* **Work to be completed**:
What you return should match the data word for word, minus the images.

* **Dataset content**:
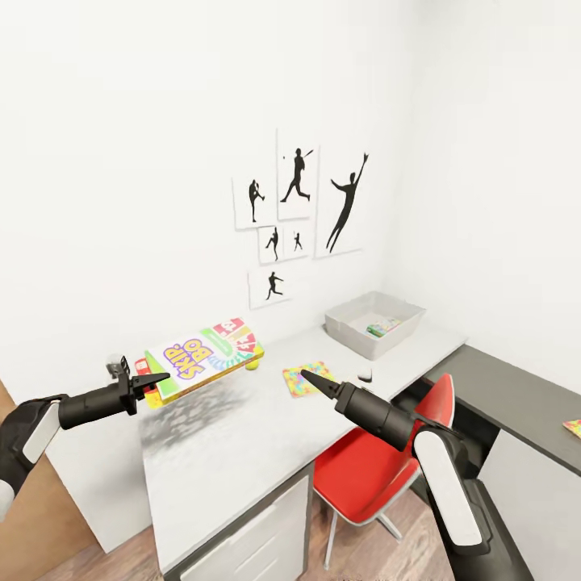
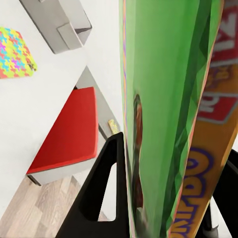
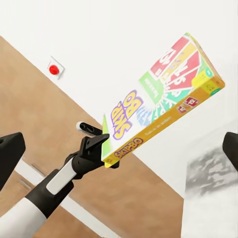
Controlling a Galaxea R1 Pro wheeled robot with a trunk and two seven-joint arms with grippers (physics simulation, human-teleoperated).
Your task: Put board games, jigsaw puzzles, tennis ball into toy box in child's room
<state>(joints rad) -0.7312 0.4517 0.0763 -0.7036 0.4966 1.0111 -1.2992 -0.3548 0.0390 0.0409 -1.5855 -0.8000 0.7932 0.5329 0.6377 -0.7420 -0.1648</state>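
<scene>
My left gripper (image 1: 153, 379) is shut on the near corner of a Skip-Bo board game (image 1: 206, 355), holding it flat above the white table (image 1: 226, 452). The left wrist view shows the game's green edge (image 2: 163, 124) between the fingers (image 2: 106, 188). In the right wrist view the board game (image 3: 158, 99) sticks out from the left gripper (image 3: 96, 148). My right gripper (image 1: 311, 376) hangs open over a jigsaw puzzle (image 1: 305, 381). A tennis ball (image 1: 252, 365) peeks out under the game. The grey toy box (image 1: 375, 323) stands at the table's far end with something colourful inside.
A red chair (image 1: 371, 460) is tucked under the table's right side. The lower dark grey unit (image 1: 516, 395) carries a colourful flat piece (image 1: 573, 426) at its right edge. A small dark object (image 1: 365, 375) lies near the puzzle. Posters hang on the wall.
</scene>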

* **Your solution**:
Controlling a Galaxea R1 Pro wheeled robot with a trunk and two seven-joint arms with grippers (physics simulation, human-teleoperated).
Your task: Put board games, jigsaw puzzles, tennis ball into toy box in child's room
<state>(joints rad) -0.7312 0.4517 0.0763 -0.7036 0.4966 1.0111 -1.2992 -0.3548 0.0390 0.0409 -1.5855 -0.8000 0.7932 0.5329 0.6377 -0.7420 -0.1648</state>
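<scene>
My left gripper (image 1: 153, 379) is shut on the near corner of a Skip-Bo board game (image 1: 206, 355), holding it flat above the white table (image 1: 226, 452). The left wrist view shows the game's green edge (image 2: 163, 124) between the fingers (image 2: 106, 188). In the right wrist view the board game (image 3: 158, 99) sticks out from the left gripper (image 3: 96, 148). My right gripper (image 1: 311, 376) hangs open over a jigsaw puzzle (image 1: 305, 381). A tennis ball (image 1: 252, 365) peeks out under the game. The grey toy box (image 1: 375, 323) stands at the table's far end with something colourful inside.
A red chair (image 1: 371, 460) is tucked under the table's right side. The lower dark grey unit (image 1: 516, 395) carries a colourful flat piece (image 1: 573, 426) at its right edge. A small dark object (image 1: 365, 375) lies near the puzzle. Posters hang on the wall.
</scene>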

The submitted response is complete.